Calculation termination: cancel job dispatch (not yet exposed via C API) by mgovers · Pull Request #1361 · PowerGridModel/power-grid-model

mgovers · 2026-04-09T13:57:49Z

Part of #1249
Uses the jthread introduced in #1358

Use stop_token to cancel calculations. Stop requests are acknowledged in several stages:
- before prepare calculate
- before cache calculations
- before job dispatch
- before scenario setup
- before scenario calculation
- before scenario winddown
After every scenario setup is started, a winddown is guaranteed to be called.
- If the scenario winddown is successful, the main model is guaranteed to be in a good state; ready to be picked up again.
- This is even true in single scenario calculations (without copy from base model)
- This implies that (in the future), a keyboard interrupt followed by a rerun will result in successful calculations without having to recreate the main model

Signed-off-by: Martijn Govers <Martijn.Govers@Alliander.com>

Signed-off-by: Martijn Govers <Martijn.Govers@Alliander.com> Co-authored-by: Martijn Govers <martygovers@hotmail.com> Signed-off-by: Martijn Govers <martygovers@hotmail.com>

Signed-off-by: Martijn Govers <Martijn.Govers@Alliander.com>

TonyXiang8787 · 2026-04-10T10:40:52Z

@mgovers can you elaborate how this works (preferably in some in-code documentation in proper place)?

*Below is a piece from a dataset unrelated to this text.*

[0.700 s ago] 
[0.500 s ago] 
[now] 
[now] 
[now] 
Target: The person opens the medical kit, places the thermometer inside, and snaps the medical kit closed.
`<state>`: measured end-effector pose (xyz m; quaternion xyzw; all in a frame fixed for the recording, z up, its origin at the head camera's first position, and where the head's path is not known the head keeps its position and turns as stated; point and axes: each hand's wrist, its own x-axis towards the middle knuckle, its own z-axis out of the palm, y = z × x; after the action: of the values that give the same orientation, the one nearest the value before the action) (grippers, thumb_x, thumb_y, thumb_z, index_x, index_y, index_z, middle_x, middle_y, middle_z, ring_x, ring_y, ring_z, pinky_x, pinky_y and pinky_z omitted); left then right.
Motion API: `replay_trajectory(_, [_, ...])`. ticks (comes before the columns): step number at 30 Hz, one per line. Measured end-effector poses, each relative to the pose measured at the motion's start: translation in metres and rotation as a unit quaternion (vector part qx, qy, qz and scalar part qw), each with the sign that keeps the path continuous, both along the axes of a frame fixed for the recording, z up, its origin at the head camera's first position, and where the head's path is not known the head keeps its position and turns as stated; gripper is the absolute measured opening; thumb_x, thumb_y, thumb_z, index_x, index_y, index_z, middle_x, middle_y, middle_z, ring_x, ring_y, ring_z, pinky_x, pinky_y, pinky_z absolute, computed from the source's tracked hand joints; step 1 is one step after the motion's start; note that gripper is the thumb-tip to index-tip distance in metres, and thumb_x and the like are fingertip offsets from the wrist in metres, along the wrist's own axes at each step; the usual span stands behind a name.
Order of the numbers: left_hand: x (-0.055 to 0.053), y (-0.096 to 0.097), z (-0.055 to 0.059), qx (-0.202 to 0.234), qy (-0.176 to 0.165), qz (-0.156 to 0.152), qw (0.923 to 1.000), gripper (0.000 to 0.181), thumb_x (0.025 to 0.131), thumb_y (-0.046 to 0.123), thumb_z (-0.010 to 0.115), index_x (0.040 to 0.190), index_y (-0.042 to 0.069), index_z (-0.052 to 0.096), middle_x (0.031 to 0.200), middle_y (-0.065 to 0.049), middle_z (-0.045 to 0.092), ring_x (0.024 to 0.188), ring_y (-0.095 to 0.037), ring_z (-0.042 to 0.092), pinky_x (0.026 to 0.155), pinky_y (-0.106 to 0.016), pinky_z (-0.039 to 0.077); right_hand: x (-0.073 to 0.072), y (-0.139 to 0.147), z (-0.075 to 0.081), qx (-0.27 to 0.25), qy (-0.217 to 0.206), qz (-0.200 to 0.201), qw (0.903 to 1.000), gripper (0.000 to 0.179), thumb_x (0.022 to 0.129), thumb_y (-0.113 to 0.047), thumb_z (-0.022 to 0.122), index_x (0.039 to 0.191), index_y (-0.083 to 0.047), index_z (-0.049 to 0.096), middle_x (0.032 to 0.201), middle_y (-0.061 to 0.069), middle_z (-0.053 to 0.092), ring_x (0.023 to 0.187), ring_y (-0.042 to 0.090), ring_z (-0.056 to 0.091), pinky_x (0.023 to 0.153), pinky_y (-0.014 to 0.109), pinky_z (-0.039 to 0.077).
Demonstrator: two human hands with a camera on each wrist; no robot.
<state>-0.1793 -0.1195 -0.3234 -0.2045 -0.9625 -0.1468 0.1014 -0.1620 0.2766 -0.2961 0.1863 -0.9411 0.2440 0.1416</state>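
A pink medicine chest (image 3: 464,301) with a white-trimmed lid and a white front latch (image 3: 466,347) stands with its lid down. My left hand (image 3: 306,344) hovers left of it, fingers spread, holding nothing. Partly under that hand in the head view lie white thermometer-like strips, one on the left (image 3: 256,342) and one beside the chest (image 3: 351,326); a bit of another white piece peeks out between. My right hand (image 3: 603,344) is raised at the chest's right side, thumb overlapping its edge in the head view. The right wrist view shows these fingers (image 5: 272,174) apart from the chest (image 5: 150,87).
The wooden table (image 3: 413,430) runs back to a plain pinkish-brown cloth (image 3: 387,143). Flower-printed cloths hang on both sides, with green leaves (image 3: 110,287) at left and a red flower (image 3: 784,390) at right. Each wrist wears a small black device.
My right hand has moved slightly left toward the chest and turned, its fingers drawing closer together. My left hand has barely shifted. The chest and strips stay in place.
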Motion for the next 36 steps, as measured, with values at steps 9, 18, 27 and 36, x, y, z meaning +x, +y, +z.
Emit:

I see you pass std::stop_token around, but I don't see how this object is created.

TonyXiang8787 · 2026-04-10T11:17:14Z

+            for (Idx const thread_number : IdxRange{n_thread}) {
                // compute each single thread job with stride
-                threads.emplace_back(single_thread_job, thread_number, n_thread, n_scenarios);
+                threads.emplace_back(single_thread_job, stop_token, thread_number, n_thread, n_scenarios);


@mgovers So after reading the cppreference on std::stop_token, I understand that the stop_token should be the first argument of your functor? Then when creating a jthread, it will automatically generate a stop_token to the functor.

But here you seem to explicitely pass a stop_token, why deviating from standard usage?

The reason is that I am using only the getter functionality of stop_token. Instead, I am using a stop_source (from which you can obtain a stop token). That way, one stop source can trigger multiple stops in multiple threads.

In #1363, I show how this can work: Each handle has a stop source. Expensive operations (like calculations) can be offloaded to a separate thread that is awaited by the main thread. A SIGTERM (e.g.: Ctrl+C command) triggers a KeyboardInterrupt or related exceptions. Those are caught in the main thread that awaits the calculation thread. A stop is then requested (atomic, not necessarily lock-free but that is fine in this case, see below) and the exception is reraised. Then, the thread is awaited again as per usual (TBD)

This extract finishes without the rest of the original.